The antiatherogenic properties of the derivative of sulfur-containing amino acids taurine (Tau) are due to the fact that the synthesis of taurocholates promotes the absorption of lipids, lipolysis, and the absorption of fatty acids in the intestine. On the other hand, the conjugation of taurine with bile acids affects the elimination of cholesterol from the body and thereby controls cholesterogenesis in atherosclerosis [34]. It is possible that the high level of taurocholates in some mammalian species (rats) makes it difficult to model experimental atherosclerosis, because the exchange rate of bile acids is increased due to the formation of choliltaurine.

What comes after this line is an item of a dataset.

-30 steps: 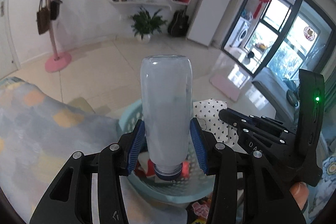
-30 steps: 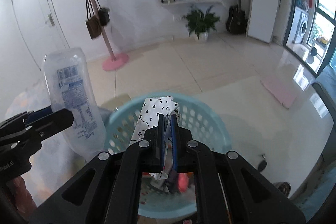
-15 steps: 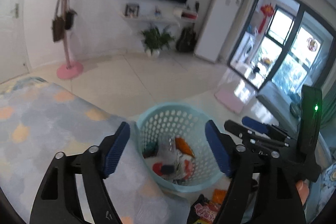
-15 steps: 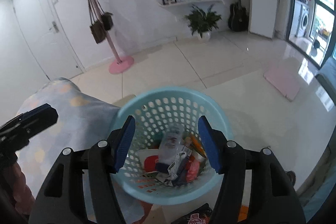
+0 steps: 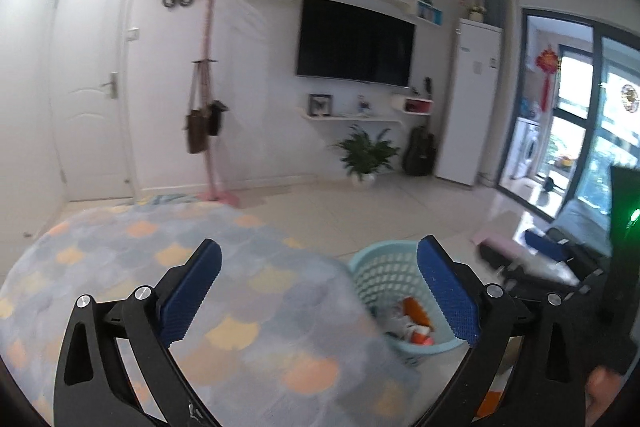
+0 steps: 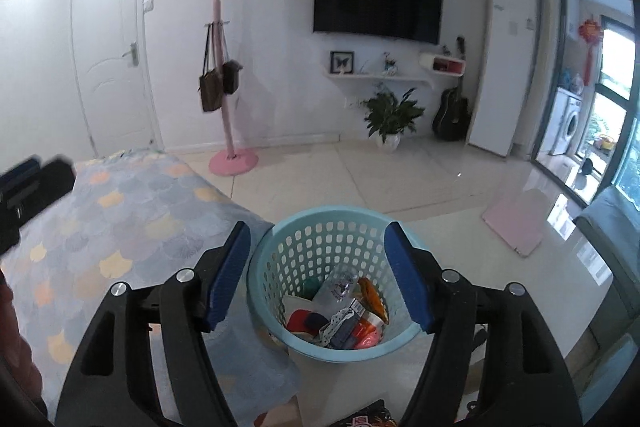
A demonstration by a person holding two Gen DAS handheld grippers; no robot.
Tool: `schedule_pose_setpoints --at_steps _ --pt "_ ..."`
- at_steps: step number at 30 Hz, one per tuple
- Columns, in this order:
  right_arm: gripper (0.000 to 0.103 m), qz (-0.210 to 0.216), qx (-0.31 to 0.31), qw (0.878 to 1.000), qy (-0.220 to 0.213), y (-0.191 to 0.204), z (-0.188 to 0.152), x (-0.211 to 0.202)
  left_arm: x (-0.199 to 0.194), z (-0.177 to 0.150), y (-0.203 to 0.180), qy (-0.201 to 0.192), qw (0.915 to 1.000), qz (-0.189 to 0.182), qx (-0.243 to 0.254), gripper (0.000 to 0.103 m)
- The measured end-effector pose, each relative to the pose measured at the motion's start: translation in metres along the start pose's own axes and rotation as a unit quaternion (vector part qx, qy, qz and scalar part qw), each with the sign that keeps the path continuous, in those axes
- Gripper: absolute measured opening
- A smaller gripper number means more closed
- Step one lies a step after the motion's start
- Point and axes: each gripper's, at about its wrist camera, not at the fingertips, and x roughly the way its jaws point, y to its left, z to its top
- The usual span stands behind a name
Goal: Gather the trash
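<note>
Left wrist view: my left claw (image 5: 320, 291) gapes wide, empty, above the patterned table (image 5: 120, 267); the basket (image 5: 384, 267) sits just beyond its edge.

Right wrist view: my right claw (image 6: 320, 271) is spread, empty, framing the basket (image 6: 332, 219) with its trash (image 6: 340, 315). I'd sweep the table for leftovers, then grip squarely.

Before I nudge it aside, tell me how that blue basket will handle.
The blue basket probably slides easily: perforated plastic on glossy tile. It looks light, holding only wrappers and a plastic bottle. Tall and narrow at the base, a high push might tip it.
</note>
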Motion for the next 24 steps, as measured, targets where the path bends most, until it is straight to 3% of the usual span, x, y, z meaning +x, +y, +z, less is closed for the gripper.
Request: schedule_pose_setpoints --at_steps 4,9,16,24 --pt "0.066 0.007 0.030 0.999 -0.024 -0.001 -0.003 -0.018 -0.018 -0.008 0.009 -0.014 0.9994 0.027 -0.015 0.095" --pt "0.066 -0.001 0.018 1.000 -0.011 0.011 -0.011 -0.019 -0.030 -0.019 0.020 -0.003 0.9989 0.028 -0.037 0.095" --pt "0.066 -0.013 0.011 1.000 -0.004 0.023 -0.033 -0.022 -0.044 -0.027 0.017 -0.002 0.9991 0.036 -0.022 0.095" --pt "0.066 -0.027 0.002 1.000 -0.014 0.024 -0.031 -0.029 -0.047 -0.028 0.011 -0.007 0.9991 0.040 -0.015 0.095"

Sulfur containing amino acids (SAA) are recognized as one of the most potent lipid metabolism modulators among the amino acids. SAA has been shown to act on HDL (high density lipoprotein) cholesterol levels and reduce LDL (low density lipoprotein) lipoprotein. So, SAA have some beneficial effects in atherosclerosis and related diseases (metabolic syndrome) [35].

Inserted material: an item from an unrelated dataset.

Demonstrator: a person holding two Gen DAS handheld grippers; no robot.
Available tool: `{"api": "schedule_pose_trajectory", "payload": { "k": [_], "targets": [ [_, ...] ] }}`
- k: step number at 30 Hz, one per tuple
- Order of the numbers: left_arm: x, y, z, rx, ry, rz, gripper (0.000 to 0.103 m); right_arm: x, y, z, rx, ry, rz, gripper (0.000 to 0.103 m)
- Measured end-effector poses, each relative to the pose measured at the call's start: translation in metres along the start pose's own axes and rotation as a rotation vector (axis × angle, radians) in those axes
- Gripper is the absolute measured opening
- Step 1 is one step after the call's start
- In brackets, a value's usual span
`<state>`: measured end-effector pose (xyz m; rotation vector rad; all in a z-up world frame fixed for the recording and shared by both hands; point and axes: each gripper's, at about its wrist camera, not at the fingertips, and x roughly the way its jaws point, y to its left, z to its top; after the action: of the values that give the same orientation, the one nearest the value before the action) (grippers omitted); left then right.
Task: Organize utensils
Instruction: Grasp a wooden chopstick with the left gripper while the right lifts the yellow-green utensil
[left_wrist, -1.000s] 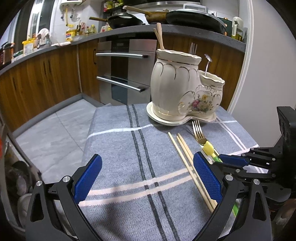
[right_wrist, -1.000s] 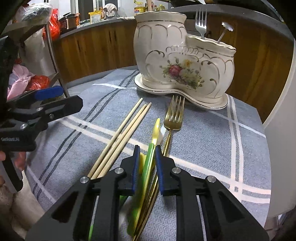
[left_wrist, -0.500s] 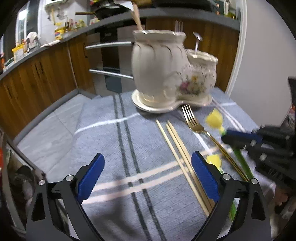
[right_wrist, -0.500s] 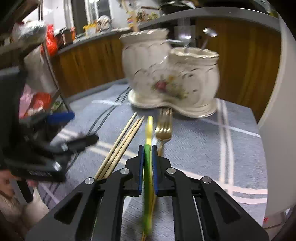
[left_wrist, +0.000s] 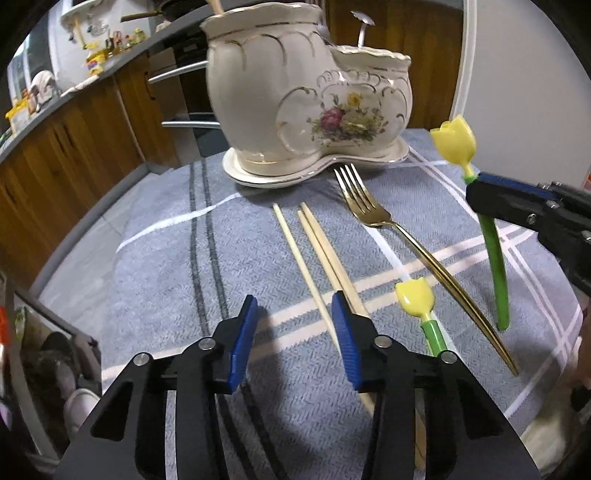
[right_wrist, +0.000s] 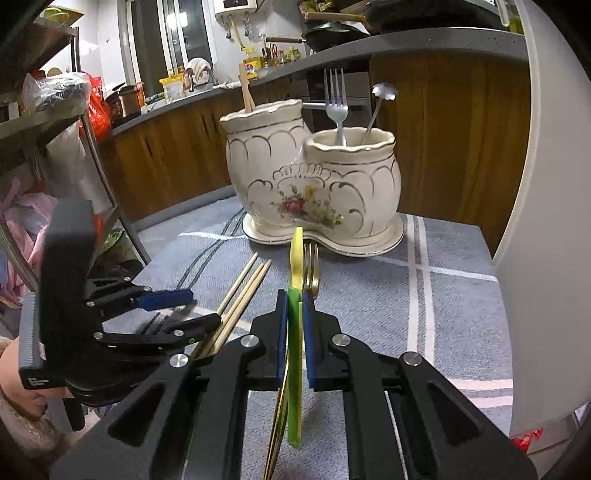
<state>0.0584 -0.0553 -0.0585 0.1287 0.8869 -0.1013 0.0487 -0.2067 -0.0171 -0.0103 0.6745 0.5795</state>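
**Tulip spoon lifted over a striped grey cloth, kitchen behind**

At the far left of the left wrist view a wood-fronted cabinet run curves under a dark countertop crowded with small bottles and packets, above a grey tiled floor. A grey tablecloth with dark and white stripes covers the table. The left gripper hangs low over it, its blue-padded jaws closing with only bare cloth between them; the right pad sits just beside the three wooden chopsticks lying on the cloth. Behind them stands a cream ceramic utensil holder with a painted rose, on its own saucer base; in the right wrist view chopsticks rise from its taller pot and a silver fork and a spoon from the lower one. Right of the chopsticks lies a gold fork, tines near the saucer, then a yellow tulip-headed spoon with a green handle flat on the cloth. Furthest right, the right gripper is clamped on a second tulip spoon, held clear of the table with its yellow head up. A white wall closes the right side.
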Motion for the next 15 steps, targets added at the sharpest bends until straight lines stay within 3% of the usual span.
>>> {"api": "schedule_pose_trajectory", "payload": {
  "k": [5,9,15],
  "targets": [
    [0.01,0.001,0.014,-0.01,0.018,-0.014,0.029,-0.003,-0.001,0.001,0.012,-0.017,0.015,0.008],
    [0.011,0.008,0.015,-0.004,0.013,-0.017,0.008,-0.005,-0.004,0.001,0.019,-0.026,0.025,0.008],
    [0.002,0.019,0.005,0.008,-0.008,-0.033,0.005,-0.009,-0.005,0.001,0.027,-0.051,0.033,0.008]
  ]
}}
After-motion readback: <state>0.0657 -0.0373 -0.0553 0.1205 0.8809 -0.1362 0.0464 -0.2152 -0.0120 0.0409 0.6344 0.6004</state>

The relative availability of SAA, as well as their amount in dietary proteins, determine lipid metabolism. Although it is not completely clear how SAAs affect gene expression and lipid metabolism at the molecular level, it has been shown that SAAs affect metabolism through the activation of transcription and post-translational modification of a number of regulatory proteins [36].

Amino acids arginine and glycine induce a decrease, lysine and BCAA an increase in serum cholesterol levels. It has been hypothesized that the control of cholesterol by insulin and glucagon is regulated by dietary and endogenous amino acids. So the insulin / glucagon ratio has been proposed as an early metabolic index of the effect of dietary proteins on serum cholesterol levels, a risk factor and a general mechanism by which nutritional factors influence the development of atherosclerosis and cardiovascular disease [28-40]. Recently, new evidence has been obtained for the participation of amino acids in the pathogenesis of CVF. For example, glutamate and aspartate are components of the malate / aspartate shunt and their concentrations control the rate of mitochondrial oxidation of glycolytic NADH. Glutamate also controls the rate of urea synthesis, not only as a precursor of ammonia and aspartate, but as a substrate for the synthesis of N-acetylglutamate, an essential activator of carbamoyl phosphate synthase. This mechanism makes it possible to regulate the synthesis of urea at a relatively constant concentration [37].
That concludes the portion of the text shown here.